**EXERCISE BRIEF**
Please output the section of the listing below that opens with the line containing "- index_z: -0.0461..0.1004" and closes with the line containing "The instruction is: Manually", exactly and with nothing else.

---

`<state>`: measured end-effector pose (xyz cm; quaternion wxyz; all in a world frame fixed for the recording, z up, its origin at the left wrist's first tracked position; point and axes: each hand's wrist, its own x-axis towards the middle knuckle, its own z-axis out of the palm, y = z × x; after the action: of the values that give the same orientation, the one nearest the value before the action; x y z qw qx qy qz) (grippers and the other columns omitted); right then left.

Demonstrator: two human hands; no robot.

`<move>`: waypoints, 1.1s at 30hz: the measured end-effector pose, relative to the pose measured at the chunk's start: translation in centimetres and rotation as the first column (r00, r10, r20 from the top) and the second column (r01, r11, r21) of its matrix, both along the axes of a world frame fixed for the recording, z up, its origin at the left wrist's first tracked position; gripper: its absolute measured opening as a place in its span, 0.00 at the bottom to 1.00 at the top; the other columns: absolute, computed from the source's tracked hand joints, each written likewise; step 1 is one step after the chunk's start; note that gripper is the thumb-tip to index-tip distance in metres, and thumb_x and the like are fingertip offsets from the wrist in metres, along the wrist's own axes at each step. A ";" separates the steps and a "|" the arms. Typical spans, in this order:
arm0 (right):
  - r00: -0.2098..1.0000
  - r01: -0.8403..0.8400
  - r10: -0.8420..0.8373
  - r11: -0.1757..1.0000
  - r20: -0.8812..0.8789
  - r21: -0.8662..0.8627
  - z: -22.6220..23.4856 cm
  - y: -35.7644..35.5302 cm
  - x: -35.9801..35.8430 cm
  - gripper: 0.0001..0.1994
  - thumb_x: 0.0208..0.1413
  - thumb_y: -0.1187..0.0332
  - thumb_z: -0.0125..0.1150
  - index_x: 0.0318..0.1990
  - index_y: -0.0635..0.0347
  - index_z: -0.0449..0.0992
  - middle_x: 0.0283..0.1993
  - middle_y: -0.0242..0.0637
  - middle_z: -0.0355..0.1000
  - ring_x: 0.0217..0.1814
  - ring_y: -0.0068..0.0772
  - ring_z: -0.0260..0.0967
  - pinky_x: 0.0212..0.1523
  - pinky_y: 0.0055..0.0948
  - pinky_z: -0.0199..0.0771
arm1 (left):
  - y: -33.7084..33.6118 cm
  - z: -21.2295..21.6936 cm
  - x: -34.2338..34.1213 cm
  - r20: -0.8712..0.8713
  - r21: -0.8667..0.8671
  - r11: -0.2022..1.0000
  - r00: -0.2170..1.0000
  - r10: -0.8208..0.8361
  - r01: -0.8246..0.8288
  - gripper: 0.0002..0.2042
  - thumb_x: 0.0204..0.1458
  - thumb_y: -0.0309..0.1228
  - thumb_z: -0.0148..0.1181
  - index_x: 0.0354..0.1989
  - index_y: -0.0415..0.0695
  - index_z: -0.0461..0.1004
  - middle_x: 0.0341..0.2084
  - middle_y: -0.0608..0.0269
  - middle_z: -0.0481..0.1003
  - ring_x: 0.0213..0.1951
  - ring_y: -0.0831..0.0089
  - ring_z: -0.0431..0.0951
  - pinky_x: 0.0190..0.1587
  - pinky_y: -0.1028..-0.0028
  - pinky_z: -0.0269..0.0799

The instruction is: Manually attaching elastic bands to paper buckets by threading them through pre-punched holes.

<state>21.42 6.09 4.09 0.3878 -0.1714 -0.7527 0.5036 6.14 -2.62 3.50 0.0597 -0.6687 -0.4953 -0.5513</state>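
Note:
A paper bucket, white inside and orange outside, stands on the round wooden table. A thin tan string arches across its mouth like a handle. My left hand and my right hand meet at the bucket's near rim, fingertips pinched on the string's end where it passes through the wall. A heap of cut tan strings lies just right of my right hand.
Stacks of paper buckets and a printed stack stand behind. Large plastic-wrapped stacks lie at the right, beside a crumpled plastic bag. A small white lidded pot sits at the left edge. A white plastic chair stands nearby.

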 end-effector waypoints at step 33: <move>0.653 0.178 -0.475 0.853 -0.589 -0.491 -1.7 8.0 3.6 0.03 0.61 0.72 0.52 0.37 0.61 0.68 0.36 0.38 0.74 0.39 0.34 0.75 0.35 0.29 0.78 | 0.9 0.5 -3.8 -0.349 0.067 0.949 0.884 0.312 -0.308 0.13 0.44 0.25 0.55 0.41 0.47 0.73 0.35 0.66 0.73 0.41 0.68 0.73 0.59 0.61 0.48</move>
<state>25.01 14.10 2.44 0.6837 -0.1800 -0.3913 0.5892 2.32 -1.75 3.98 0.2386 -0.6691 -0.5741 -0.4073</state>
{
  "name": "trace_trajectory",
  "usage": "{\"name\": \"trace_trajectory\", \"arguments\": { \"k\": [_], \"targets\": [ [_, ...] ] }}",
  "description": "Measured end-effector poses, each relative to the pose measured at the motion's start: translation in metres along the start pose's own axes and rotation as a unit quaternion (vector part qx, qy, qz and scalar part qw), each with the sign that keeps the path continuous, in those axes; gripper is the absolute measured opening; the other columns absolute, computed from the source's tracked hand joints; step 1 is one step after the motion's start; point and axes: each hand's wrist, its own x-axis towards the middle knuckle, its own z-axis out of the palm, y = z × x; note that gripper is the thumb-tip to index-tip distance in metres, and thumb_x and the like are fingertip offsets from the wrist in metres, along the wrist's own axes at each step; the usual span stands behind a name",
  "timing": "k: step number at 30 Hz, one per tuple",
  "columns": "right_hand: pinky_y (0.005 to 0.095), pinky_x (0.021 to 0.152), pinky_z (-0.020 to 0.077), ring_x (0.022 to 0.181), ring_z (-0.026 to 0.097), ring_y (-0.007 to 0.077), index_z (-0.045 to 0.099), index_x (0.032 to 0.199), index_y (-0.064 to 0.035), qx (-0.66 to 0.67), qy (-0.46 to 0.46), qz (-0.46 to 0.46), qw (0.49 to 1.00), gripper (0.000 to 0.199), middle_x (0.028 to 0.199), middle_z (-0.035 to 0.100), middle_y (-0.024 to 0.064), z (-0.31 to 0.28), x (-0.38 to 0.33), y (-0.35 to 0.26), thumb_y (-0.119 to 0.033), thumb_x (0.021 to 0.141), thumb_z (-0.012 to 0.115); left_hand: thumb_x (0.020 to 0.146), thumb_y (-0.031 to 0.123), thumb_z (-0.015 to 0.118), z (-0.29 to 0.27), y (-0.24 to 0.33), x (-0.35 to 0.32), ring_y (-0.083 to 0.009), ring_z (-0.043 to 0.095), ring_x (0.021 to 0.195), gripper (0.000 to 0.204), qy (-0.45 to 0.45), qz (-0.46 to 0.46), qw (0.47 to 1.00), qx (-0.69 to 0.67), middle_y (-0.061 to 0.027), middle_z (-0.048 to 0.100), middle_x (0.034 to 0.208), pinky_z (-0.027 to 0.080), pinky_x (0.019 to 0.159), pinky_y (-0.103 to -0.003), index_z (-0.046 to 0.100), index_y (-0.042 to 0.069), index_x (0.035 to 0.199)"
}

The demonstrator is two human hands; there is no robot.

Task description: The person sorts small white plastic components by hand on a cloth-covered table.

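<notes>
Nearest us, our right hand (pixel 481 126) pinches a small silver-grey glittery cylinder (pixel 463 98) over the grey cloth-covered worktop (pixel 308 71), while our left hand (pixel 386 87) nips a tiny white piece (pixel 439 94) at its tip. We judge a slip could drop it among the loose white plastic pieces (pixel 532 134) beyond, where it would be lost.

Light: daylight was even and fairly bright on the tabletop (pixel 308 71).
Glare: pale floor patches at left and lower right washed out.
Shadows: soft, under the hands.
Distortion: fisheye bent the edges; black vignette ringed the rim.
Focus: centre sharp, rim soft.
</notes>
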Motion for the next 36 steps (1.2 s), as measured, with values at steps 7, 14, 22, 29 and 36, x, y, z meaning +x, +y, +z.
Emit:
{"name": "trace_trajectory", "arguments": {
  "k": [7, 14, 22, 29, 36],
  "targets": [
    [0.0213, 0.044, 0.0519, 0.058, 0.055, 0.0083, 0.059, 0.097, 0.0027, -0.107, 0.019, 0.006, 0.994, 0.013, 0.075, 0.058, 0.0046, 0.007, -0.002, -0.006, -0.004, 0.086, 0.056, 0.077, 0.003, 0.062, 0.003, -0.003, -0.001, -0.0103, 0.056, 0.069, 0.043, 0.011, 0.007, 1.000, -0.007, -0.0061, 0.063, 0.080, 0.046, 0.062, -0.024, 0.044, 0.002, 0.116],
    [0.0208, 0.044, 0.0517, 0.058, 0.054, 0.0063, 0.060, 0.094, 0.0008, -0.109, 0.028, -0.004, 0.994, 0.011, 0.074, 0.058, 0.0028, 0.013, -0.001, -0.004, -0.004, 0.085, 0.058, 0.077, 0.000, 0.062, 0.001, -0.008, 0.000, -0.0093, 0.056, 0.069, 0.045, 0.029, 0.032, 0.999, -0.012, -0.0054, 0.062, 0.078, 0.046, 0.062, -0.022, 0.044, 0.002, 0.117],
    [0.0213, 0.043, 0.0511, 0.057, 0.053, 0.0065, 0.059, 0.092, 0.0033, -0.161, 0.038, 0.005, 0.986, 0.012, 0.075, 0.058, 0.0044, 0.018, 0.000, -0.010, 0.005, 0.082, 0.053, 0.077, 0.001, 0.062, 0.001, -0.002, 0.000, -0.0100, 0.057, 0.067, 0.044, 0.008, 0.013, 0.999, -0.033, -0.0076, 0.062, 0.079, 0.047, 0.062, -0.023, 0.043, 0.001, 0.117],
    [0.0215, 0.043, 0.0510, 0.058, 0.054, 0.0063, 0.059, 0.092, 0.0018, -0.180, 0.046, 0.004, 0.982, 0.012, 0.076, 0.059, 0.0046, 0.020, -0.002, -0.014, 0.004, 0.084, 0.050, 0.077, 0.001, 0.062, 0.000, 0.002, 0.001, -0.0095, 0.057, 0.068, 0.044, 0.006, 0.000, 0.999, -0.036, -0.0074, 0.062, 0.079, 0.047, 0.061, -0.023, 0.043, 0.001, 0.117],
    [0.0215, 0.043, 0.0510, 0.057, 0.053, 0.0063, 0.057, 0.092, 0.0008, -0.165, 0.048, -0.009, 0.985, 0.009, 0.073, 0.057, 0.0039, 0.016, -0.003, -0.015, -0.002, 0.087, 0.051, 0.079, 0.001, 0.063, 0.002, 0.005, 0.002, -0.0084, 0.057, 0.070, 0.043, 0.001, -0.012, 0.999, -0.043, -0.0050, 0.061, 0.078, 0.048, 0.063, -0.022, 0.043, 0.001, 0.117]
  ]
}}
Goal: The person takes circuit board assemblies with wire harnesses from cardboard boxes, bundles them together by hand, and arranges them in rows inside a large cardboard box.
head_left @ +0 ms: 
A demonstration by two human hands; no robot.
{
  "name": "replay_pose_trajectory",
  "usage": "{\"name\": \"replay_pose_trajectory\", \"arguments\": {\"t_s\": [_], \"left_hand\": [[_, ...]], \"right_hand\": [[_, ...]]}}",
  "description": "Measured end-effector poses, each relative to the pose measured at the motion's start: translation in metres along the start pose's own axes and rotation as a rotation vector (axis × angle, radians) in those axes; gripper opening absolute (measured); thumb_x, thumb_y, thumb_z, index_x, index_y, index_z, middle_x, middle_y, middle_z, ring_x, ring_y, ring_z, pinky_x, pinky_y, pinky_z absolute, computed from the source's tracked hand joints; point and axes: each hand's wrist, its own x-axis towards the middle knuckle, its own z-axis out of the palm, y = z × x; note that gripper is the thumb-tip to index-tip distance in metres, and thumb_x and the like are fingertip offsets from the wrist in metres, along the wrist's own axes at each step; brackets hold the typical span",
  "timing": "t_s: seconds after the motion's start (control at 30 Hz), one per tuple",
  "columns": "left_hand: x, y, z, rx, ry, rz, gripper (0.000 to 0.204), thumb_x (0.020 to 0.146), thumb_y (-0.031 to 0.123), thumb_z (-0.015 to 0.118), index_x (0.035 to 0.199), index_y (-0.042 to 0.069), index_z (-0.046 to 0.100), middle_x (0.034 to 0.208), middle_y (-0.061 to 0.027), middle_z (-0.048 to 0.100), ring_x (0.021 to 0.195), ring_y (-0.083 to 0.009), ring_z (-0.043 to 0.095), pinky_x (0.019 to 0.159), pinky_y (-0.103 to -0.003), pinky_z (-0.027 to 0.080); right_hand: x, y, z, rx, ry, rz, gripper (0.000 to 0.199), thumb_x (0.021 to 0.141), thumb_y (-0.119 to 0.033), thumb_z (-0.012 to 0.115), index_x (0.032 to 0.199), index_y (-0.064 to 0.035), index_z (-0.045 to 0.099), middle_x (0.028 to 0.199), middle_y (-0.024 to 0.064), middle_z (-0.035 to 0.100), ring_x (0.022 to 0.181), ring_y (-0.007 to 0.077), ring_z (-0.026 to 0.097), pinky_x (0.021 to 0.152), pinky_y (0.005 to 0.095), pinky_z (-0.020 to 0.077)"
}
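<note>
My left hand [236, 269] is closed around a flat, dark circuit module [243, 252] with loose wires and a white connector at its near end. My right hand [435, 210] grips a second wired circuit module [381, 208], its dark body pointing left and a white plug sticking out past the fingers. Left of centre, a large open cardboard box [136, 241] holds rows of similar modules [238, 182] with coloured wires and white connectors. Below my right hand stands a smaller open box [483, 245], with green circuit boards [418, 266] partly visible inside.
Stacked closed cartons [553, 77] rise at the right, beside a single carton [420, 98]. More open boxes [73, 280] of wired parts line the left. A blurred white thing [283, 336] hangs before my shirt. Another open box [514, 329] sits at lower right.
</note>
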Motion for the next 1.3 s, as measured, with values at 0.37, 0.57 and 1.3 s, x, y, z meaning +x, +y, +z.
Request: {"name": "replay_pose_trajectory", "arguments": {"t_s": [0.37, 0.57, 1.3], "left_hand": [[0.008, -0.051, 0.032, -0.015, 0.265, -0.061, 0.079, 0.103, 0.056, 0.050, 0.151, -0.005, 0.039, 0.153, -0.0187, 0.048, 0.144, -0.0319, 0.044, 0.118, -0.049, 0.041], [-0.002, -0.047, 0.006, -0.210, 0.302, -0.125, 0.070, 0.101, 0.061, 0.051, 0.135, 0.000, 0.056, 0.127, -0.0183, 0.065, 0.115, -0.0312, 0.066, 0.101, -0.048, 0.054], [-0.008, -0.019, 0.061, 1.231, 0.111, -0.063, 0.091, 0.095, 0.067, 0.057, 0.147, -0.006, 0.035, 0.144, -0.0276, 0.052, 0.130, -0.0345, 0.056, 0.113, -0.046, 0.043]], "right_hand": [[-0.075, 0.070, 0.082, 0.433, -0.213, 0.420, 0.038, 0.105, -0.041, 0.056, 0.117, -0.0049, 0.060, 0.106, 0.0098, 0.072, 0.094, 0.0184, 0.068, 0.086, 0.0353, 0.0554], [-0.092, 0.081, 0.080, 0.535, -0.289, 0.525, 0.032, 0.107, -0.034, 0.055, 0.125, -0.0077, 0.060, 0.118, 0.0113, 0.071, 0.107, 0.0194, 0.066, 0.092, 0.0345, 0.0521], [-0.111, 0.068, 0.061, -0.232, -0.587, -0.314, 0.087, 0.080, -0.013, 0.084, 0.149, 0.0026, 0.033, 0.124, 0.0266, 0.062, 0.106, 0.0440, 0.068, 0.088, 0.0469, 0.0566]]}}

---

**THE COMPLETED TASK**
  - index_z: -0.0461..0.1004
  - middle_x: 0.0341..0.2084
  - middle_y: -0.0608..0.0269
  - middle_z: -0.0481..0.1003
  - ring_x: 0.0213..0.1951
  - ring_y: -0.0831..0.0089
  - ring_z: -0.0431..0.0951
  - pinky_x: 0.0190..0.1587
  - pinky_y: -0.1028..-0.0028
  - pinky_z: -0.0269..0.0799

The instruction is: Manually attaching elastic bands to paper buckets by threading them through pre-punched holes.

The complete answer has now been given.